While Joan ended up the victim of French gratitude (the English might have exchanged her for the Earl of Shrewsbury), she remained a model for military conduct.  Province by province, the French harassed, cheated and annoyed the English out of France.  Paris was regained in 1435.  Northern France was liberated by 1450, and the Earl of Shrewsbury was captured again.  Normandy was won when an English army was caught while crossing a river; try working a longbow while standing waist-deep in water.  By 1451, the French had conquered Gascony, the southwestern province that the English had held since Eleanor of Aquitaine.  The war seemed to be over, with the English only retaining the token enclave of Calais.

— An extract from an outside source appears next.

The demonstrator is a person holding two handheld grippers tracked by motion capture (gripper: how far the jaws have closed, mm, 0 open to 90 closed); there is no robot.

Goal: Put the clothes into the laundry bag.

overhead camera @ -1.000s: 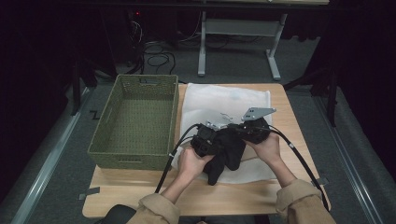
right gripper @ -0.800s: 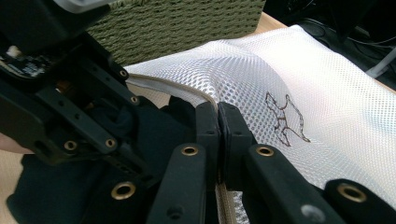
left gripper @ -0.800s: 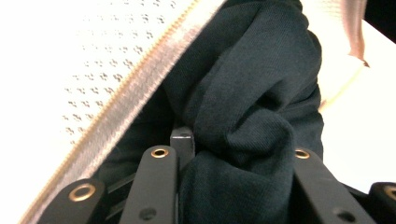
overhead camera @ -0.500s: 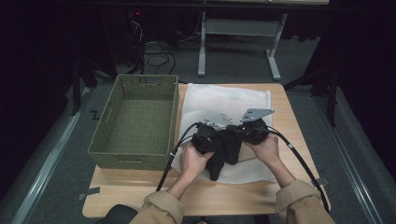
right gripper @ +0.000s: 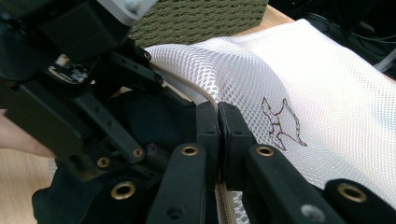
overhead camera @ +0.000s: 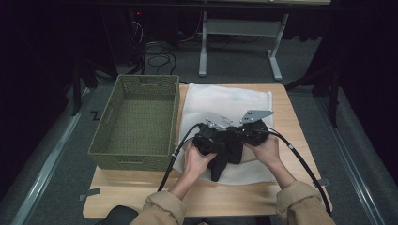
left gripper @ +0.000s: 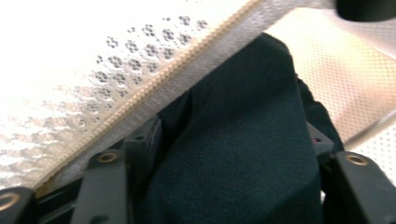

But the English could not believe that they had really lost.  Hadn’t they won all the really prestigious battles?  (All those lost skirmishes hardly counted.)  Furthermore, even if they had no right to the Loire Valley, and only a distant claim to Normandy, the English felt that Gascony was rightfully theirs.  Ironically, the Gascons agreed.  After three centuries of English rule, they felt loyalty to London and the Plantagenets, not to Paris and the Valois.  So, when an English army landed at Bordeaux in 1452, Gascony rose against the French and welcomed their British liberators.

The English commander was–can you believe it–the Earl of Shrewsbury.  He had regained his freedom with another ransom and with the added vow that he would never wear armor to fight France.  The French might have assumed his permanent pacifism; however, the Earl had become as conniving as the French.  He could still fight the French; he just couldn’t wear armor.  Shrewsbury had 6000 men and Gascon sympathy to hold the province against the full force of France.  The French response began with a 10,000 man siege of  the Gascon town of Castillon.  Shrewsbury rushed to the town’s defense.  Believing that he had caught the French by surprise, he attacked even without waiting for all his troops to arrive.  Leading only his advance guard, Shrewsbury was outnumbered six to one, but didn’t he have the element of surprise?    Not really, since the French had assembled their artillery and archers behind a fortified encampment to meet the English charge.  The rest of the English army arrived in time to be overrun by the French cavalry.  More than half of the English force was either killed or captured, and Shrewsbury learned a fatal disadvantage in fighting without armor.

Castillon was the last battle of the Hundred Years War, and Gascony learned to become French.